= Robert Smolańczuk =

Polish physicist

Robert Smolańczuk (born 17 April 1962) is a Polish theoretical physicist.
== Biography ==
Robert Smolańczuk was born in the town of Olecko, Poland, now located within the Warmian–Masurian Voivodeship. He received the master's degree in physics from the University of Warsaw in 1988, and late the doctorate from the Andrzej Sołtan Institute for Nuclear Studies in Otwock, Poland in 1996. In 2008, he received the habilitation from the same institute, in the specialisation in the theoretical nuclear physics. From 1998 to 2000, he had an internship at the Lawrence Berkeley National Laboratory in California, United States, as a participant in the Fulbright Program.

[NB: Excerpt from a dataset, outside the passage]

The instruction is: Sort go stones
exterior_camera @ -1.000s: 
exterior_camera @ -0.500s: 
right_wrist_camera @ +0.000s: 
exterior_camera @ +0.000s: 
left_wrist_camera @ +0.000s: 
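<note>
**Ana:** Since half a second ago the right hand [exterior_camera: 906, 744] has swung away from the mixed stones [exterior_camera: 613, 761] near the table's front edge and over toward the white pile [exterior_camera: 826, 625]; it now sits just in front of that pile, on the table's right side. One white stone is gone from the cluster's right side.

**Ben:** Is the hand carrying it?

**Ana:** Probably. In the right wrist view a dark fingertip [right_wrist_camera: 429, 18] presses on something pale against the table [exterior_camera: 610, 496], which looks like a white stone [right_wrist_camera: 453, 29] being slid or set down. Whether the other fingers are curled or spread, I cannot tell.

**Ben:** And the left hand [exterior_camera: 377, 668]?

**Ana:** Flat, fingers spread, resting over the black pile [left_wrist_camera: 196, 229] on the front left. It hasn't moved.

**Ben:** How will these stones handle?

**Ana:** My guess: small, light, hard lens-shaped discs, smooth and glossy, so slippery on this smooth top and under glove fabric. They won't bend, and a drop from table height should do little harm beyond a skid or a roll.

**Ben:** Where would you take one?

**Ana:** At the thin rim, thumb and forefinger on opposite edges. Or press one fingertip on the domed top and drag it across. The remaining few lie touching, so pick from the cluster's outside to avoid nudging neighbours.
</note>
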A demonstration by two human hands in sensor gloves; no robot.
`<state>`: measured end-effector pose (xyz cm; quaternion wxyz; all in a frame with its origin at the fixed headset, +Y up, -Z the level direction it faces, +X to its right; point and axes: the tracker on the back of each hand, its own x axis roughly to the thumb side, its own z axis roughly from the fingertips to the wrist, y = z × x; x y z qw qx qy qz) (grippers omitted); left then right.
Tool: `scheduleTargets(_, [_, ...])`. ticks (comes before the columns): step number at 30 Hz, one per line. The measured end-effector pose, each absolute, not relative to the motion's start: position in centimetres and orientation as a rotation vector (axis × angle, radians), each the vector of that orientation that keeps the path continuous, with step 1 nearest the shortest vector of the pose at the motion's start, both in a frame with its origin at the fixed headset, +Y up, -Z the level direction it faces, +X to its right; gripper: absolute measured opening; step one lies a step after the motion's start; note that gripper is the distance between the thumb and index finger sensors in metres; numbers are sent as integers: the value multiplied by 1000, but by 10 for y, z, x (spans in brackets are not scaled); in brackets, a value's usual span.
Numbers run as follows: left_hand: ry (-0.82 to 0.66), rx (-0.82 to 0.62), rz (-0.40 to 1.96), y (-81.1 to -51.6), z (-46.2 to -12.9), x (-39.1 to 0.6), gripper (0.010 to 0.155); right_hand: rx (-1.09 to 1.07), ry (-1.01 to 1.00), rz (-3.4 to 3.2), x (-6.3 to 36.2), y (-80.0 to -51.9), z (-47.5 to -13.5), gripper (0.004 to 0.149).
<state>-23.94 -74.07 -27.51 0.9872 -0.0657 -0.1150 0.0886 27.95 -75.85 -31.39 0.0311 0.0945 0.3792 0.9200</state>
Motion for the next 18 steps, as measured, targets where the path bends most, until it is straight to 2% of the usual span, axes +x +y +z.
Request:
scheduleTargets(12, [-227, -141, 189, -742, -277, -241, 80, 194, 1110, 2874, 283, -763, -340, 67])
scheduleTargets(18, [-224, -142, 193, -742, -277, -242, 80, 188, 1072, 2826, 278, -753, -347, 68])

He predicted in late 1998 that a lead-and-krypton collision technique could produce the element oganesson, at that time considered impossible by most scientists involved in heavy-element research. This was experimentally attempted at LBNL in 1999 and appeared to have been successful, but an investigation determined that the data had been fabricated by Victor Ninov. It is now expected that this reaction is unlikely to succeed. Smolańczuk received the Nitschke Award in 1999 for developing a phenomenological model of synthesis of superheavy nuclei. He currently works at the National Centre for Nuclear Research in Otwock, Poland.